Welcome!

Welcome to our Eng 100 Blog “Conversations Beyond the Classroom”! The title of this blog refers to the community of active readers & collaborative learners we are creating by sharing our academic writing for Eng 100 with each other + a larger group of students, instructors, academics, and just about anybody who chooses to follow our blog! When you write and post your reader responses here (and, later, as you write your essays for the course), I encourage you to use this audience to conceptualize who you are writing for and, most important, how to communicate your ideas so that this group of academic readers and writers can easily follow your line of thinking. Think about it this way: What do you need to explain and articulate in order for the other bloggers to understand your response to the essays we’ve read in class? What does your audience need to know about those essays and the authors who wrote them? And how can you show your readers, in writing, which ideas you add to these “conversations” that take place in the texts we study?

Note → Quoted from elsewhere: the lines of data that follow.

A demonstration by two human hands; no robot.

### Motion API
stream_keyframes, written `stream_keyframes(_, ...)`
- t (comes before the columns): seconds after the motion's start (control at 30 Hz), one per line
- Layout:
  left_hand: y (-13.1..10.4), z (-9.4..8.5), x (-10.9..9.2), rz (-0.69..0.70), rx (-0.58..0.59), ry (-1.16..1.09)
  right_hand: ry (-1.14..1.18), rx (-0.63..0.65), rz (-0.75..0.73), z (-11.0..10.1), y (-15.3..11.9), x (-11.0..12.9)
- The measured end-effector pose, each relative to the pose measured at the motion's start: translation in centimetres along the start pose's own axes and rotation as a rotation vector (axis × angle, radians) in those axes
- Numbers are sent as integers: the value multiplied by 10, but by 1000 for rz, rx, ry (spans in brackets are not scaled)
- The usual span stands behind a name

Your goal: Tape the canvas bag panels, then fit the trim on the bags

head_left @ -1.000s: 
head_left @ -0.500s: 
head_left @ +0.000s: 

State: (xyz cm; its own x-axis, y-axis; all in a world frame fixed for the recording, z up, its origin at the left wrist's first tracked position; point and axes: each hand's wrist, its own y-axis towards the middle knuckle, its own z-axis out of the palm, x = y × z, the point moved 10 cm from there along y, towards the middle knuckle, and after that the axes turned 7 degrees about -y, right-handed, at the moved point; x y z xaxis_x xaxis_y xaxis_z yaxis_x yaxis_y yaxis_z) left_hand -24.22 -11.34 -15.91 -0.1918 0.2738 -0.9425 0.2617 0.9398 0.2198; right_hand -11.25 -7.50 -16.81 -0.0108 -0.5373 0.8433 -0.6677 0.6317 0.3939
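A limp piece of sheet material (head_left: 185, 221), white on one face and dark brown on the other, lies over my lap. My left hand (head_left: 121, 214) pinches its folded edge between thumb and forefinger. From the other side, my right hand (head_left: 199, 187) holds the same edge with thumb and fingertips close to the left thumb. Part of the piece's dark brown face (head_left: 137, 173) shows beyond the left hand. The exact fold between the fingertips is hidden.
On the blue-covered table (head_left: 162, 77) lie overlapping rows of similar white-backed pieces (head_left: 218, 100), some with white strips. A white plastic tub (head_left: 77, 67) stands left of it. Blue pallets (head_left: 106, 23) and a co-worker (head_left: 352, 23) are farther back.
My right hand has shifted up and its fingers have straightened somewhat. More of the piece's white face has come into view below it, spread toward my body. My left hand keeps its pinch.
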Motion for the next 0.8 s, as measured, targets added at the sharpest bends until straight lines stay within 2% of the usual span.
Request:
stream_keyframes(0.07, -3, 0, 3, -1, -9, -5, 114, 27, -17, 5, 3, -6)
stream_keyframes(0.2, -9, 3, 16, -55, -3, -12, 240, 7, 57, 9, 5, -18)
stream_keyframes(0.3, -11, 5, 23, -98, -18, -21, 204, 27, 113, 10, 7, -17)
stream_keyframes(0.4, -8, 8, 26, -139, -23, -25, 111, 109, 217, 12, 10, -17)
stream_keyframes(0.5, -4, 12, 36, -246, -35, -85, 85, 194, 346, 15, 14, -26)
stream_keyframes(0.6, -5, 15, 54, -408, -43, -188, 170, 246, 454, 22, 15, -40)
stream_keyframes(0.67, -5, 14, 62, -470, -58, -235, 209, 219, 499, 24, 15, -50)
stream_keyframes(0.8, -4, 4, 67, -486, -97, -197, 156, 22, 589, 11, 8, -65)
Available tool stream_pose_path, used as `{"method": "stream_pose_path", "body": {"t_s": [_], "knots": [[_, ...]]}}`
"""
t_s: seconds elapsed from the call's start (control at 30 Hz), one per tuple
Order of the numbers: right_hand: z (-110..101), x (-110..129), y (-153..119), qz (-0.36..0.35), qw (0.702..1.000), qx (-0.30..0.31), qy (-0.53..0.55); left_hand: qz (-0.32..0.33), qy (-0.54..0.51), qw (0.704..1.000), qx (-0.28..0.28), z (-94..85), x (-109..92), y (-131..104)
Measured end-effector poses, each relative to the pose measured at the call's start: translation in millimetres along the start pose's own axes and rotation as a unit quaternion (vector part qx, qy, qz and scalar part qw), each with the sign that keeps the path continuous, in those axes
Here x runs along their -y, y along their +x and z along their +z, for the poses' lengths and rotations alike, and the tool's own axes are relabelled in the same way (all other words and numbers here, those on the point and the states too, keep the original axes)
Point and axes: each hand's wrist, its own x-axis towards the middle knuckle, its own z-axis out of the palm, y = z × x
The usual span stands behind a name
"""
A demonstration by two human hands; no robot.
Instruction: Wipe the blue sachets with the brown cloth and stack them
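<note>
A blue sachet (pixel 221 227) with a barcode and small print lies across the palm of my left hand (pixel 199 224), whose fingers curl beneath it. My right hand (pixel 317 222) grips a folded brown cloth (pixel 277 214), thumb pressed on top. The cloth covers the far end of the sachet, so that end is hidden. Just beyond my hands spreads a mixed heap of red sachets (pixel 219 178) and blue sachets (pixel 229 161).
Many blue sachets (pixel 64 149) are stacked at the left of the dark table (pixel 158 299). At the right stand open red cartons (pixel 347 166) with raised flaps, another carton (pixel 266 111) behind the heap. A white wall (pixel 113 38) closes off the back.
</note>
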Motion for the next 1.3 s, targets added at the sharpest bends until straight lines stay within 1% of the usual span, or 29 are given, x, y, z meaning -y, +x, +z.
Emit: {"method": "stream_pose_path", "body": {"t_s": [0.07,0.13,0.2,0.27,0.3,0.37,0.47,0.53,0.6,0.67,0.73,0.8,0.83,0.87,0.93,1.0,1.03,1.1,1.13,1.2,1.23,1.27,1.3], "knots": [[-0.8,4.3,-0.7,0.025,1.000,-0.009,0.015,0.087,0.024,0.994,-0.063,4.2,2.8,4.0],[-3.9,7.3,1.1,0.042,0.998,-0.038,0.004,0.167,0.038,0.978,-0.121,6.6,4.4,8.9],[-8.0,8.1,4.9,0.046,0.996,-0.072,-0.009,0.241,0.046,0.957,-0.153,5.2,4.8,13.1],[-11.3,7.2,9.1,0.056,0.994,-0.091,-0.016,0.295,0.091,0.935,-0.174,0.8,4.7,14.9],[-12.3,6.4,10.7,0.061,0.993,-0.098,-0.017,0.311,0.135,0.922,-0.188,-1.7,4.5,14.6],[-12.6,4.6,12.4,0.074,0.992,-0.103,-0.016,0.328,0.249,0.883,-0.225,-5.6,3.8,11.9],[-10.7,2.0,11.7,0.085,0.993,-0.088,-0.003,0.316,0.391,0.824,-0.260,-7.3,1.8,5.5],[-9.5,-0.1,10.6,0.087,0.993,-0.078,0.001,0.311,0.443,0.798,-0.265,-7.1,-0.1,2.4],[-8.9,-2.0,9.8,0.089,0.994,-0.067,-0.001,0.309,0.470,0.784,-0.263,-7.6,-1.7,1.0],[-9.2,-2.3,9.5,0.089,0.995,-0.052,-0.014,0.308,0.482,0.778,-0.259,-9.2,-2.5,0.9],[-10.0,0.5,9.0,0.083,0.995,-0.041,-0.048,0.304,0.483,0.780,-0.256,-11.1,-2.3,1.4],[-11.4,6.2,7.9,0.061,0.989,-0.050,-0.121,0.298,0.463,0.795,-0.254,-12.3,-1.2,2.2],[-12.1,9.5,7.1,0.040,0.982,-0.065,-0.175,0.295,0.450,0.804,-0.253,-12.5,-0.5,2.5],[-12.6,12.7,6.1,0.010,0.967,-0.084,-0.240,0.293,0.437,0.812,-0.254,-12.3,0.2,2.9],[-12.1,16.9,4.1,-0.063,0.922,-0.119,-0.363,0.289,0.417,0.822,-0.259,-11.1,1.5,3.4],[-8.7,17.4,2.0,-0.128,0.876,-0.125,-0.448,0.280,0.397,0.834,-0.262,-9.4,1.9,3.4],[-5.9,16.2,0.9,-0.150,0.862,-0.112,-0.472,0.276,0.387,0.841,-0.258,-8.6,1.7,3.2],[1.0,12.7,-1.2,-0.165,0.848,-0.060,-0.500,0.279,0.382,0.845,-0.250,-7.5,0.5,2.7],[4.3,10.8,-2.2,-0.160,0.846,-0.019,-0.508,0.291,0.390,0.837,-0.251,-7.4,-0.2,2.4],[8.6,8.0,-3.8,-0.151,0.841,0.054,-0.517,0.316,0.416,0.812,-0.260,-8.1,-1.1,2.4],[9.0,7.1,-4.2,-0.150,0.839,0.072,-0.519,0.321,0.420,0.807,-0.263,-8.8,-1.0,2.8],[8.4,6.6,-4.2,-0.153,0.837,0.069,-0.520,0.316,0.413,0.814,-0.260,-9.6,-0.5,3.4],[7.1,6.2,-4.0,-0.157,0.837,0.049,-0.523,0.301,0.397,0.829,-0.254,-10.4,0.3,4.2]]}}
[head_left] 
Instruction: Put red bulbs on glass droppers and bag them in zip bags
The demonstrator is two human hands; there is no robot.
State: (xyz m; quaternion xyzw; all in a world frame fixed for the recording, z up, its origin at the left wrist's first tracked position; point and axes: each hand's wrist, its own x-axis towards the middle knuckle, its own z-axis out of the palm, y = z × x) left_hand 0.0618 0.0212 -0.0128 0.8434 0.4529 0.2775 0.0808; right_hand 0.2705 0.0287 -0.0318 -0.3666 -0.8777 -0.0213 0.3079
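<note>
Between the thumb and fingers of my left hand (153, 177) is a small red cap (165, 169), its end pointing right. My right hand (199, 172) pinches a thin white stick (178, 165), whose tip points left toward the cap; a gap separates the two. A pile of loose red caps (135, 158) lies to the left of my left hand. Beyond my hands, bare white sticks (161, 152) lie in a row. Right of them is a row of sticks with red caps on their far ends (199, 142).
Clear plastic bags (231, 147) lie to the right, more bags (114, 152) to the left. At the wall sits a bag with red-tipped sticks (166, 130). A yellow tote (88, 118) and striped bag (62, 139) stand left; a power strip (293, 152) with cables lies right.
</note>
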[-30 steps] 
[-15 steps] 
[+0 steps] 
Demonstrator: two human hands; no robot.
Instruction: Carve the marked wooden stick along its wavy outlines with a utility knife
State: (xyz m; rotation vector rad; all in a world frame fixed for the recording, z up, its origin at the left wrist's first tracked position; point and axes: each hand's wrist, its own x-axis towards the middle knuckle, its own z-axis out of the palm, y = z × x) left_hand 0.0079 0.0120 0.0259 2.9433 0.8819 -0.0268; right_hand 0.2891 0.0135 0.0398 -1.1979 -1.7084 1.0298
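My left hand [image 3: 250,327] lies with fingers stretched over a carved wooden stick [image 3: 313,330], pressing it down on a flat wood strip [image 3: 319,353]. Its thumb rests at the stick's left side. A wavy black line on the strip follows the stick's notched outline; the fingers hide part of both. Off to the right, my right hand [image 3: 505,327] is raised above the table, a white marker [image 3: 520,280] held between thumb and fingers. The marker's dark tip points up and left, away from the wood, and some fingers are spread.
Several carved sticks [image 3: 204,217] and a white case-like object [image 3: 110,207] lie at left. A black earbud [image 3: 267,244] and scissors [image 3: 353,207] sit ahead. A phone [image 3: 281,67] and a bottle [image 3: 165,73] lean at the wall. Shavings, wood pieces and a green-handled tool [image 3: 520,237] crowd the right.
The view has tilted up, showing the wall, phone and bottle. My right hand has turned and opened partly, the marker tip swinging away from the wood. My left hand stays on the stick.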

As students of Eng 100, you will use this blog to begin conversations with other academic writers on campus (students and instructors alike). We become active readers of each other’s writing when we comment on posts here. And, best of all, we are using this space to share ideas! We encourage you to use this blog to further think through the topics and writing strategies you will be introduced to this quarter. As always, be sure to give credit to those people whose ideas you borrow for your own thinking and writing (you should do this in the blog by commenting on their post, but you will also be required to cite what you borrow from your peers/instructors if and when it winds up in your essays. More details on that later…).

Finally, keep in mind that writing to and for this audience is a good way to prepare for the panel of readers (faculty at WCC) who will be reading and assessing your writing portfolio at the end of the quarter. We hope that as a large group of active readers, we can better prepare each other for this experience. But, in the meantime, let’s have fun with it! I am really excited see how far we can take this together!

--Mary Hammerbeck, Instructor of Eng 100



Monday, November 15, 2010

Deshpande: my summary

Deshpande discusses how National Geographic teaches Americans about the world and how we are supposed to view other cultures. National Geographic takes all their photos and findings and makes it digestible for the American eye. Deshpande first talks about the 50th anniversary of India and how India has grown since there separation from the English; He describes the influence National Geographic has on society because they were there in 1947. National Geographic has structure, stability and control over what they show the world. Deshpande describes the photography of National Geographic as “technically flawless or even adventurous, and it attempts to sanitize and universalize the uncomfortable as well as different elements of other cultures.” Deshpande is trying to say that National Geographic uses their photography to show their version of that culture to make it look flawless or adventurous to appeal to the viewers need. Any viewer of National Geographic looks through these pages because they know what to expect, the unexpected. National Geographic explores the dangerous route to ensure their readers/viewers are satisfied with what they’re getting, even if the image is hard to comprehend. As Deshpande says “the photographs are rich in their content, but entirely dishonest in their relationship to the environment or the context.” Deshpande describes National Geographic’s stance with their photographs as focusing on the dominant features of the picture the viewer is looking at and neglecting the truths that aren’t shown. I see how a picture of a strange young Indian boy shown in red make-up, malnourish and depressed looking can alter the ways we, the viewer, can assume this kids life is all about poverty and staying alive to help his people but that’s where National Geographic likes to smudge the facts of the picture. Americans understanding of other cultures is foreign to many of us. National Geographic takes the role of integrating Americans into other culture so we become tolerate or accepting of their beliefs, customs, and lifestyle.